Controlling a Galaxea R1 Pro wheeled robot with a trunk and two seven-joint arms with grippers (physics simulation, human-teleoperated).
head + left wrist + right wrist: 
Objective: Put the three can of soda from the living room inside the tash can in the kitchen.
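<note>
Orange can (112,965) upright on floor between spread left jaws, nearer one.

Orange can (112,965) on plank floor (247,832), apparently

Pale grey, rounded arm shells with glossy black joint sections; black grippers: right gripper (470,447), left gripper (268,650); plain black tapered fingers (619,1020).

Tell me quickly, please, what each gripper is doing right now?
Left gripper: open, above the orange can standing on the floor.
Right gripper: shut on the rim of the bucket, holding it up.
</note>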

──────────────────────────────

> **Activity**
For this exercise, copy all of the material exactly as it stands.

> **Completed exercise**
Controlling a Galaxea R1 Pro wheeled robot with a trunk and two seven-joint arms with grippers (physics simulation, human-teleoperated).
head + left wrist + right wrist: 
Objective: Put the three can of soda from the living room inside the tash can in the kitchen.
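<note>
Orange can (112,965) upright on floor between spread left jaws, nearer one.

Orange can (112,965) on plank floor (247,832), apparently

Pale grey, rounded arm shells with glossy black joint sections; black grippers: right gripper (470,447), left gripper (268,650); plain black tapered fingers (619,1020).

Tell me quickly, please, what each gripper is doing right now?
Left gripper: open, above the orange can standing on the floor.
Right gripper: shut on the rim of the bucket, holding it up.
</note>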

There is no more to the output, and the exercise is done.